WORK TO COMPLETE: For each line in the data that includes "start", make a copy.

INFORMATION SUPPLIED:

========================================

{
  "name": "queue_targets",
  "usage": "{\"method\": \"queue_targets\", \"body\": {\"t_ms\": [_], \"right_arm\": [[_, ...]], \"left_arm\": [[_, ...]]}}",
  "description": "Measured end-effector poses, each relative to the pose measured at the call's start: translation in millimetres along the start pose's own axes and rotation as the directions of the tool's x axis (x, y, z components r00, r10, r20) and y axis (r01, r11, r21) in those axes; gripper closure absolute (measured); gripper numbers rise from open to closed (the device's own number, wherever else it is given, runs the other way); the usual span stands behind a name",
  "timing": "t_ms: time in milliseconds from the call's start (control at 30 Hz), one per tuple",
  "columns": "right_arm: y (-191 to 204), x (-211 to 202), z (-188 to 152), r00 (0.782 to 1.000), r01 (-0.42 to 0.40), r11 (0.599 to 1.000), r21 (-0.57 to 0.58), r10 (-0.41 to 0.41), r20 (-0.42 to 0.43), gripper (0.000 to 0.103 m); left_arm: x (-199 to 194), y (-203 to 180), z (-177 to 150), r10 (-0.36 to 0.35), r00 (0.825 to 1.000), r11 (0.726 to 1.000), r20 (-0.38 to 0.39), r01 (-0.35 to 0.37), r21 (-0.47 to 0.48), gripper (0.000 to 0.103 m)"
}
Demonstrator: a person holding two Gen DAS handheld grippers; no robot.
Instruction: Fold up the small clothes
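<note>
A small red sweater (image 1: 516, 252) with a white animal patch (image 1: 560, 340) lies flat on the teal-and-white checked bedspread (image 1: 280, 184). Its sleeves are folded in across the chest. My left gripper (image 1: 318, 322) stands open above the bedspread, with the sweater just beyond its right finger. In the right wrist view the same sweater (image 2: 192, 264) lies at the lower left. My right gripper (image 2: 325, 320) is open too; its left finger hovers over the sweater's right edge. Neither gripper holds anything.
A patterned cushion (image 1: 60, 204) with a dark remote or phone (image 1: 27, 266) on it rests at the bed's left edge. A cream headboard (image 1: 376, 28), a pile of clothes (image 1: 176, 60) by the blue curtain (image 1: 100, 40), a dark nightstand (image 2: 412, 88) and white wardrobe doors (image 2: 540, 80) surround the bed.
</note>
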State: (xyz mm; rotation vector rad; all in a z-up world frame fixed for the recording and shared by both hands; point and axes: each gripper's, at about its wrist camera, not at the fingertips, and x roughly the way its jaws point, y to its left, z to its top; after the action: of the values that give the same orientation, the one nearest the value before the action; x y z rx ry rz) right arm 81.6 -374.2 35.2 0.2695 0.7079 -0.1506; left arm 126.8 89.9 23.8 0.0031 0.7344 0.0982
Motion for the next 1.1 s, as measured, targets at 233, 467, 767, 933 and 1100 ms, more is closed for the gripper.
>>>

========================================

COMPLETED TASK:
  "description": "Measured end-effector poses, each relative to the pose measured at the call's start: translation in millimetres along the start pose's own axes and rotation as the directions of the tool's x axis (x, y, z components r00, r10, r20) and y axis (r01, r11, r21) in those axes; gripper closure absolute (measured); gripper numbers rise from open to closed (the device's own number, wherever else it is given, runs the other way); the usual span stands behind a name",
  "timing": "t_ms: time in milliseconds from the call's start (control at 30 Hz), one per tuple",

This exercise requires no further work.